When you are ready to make more bread or every 3 to 5 days add starter feeder mix again. Stir well and leave on the counter overnight or all day (about 12 hours). 

To Make Bread:
Add flour, salt, sugar, oil, and water to starter. Mix well. Knead on a floured surface for 5 to 10 minutes. Put dough into a greased bowl. Cover with a wet dish towel and let it rise in a warm place overnight or all day (about 12 hours). 

Punch down. Knead on a floured surface to get any air bubbles out. 

Spray 3 loaf pans with cooking spray and divide dough approximately equal into the 3 pans (shaping into loaf form). Let rise 6 to 8 hours, covered loosely. 

Bake at 350 degrees F. for 25 to 30 minutes. *



Here is a couple of Pics


All ready to go into the oven








And after 30 min. in the oven,  Wish you could smell these MMMmmmm







Thanks for looking

Gart


----------



## Griff 4570 (Jan 21, 2018)

Those look great. Haven't made sourdough in years myself. Now you shamed me into it, I'll have to dig out the recipes. I love bread but biscuits and pancakes are my weakness.


----------



## oddegan (Jan 21, 2018)

Eggs Benedict on homemade sour dough with some homemade back bacon and hollandaise. That might have to happen this week.


----------



## gary s (Jan 21, 2018)

oddegan said:


> Eggs Benedict on homemade sour dough with some homemade back bacon and hollandaise. That might have to happen this week.

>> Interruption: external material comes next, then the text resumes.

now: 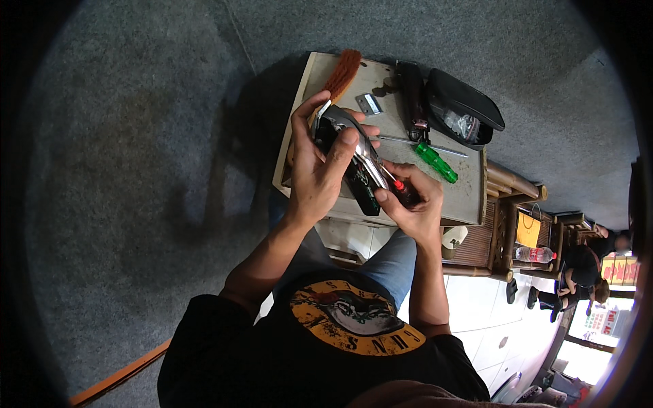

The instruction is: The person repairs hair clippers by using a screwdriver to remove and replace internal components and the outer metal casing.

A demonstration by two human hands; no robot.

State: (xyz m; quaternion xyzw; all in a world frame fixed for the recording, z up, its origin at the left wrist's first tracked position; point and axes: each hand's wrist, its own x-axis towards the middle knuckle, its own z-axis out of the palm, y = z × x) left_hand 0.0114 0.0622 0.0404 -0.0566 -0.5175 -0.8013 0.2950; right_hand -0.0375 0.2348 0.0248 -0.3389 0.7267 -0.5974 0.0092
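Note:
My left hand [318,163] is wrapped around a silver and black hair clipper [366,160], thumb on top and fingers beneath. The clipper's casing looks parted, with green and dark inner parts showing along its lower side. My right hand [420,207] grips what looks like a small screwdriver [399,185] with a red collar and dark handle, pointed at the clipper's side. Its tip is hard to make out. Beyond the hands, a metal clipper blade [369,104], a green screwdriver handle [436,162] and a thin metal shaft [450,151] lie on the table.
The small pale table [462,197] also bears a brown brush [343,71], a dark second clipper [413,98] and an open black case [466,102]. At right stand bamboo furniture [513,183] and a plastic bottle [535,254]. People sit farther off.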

Now that sounds good Eggs Benedict is my favorite

Gary


----------



## oddegan (Jan 21, 2018)

My wife makes sourdough English muffin bread and probably half of all the back bacon I make ends up as eggs Benedict or just good old bacon sammies on it. Good stuff. She's the baker in this family. Good thing I'm a runner or I'd weigh 300 pounds!


----------



## pc farmer (Jan 21, 2018)

Wish I had starter and be able to make bread like that.   I have made Rollers break.


----------



## motocrash (Jan 21, 2018)

Yessir Gary!


----------



## myownidaho (Jan 21, 2018)

Looks great, Gary! Sadly, I let my starter get too acidic and lost it at ten years of age.


----------



## natej (Jan 22, 2018)

They look great! Sure could go for a slice or 2 with some balsamic vinegar & olive oil.. mmm


----------



## crazymoon (Jan 22, 2018)

Gary, I can almost smell your bread from here, looks delicious!


----------



## tropics (Jan 22, 2018)

Nice looking bread! I still have problems keeping bread soft for a day.
Richie


----------



## SmokinAl (Jan 22, 2018)

Great looking bread Gary!
Judy has just recently gotten into making sourdough bread & got some starter from the 1700's. 
Pretty cool huh!
Al


----------



## gary s (Jan 22, 2018)

Thanks Guys  Its great stuff

Gary


----------



## Bearcarver (Jan 22, 2018)

Boy, does that look good!! :)

Bet it's awesome!!---Like.

Bear


----------



## myownidaho (Jan 22, 2018)

tropics said:


> Nice looking bread! I still have problems keeping bread soft for a day.
> Richie



I put bread in a ziplock bag and into the fridge.


----------



## gary s (Jan 22, 2018)

I just save old bread wrappers and use them  

Gary


----------



## idahopz (Jan 22, 2018)

That looks wonderful! You can't purchase anything that even comes close to home baked bread in my area.


----------



## gary s (Jan 22, 2018)

idahopz said:


> That looks wonderful! You can't purchase anything that even comes close to home baked bread in my area.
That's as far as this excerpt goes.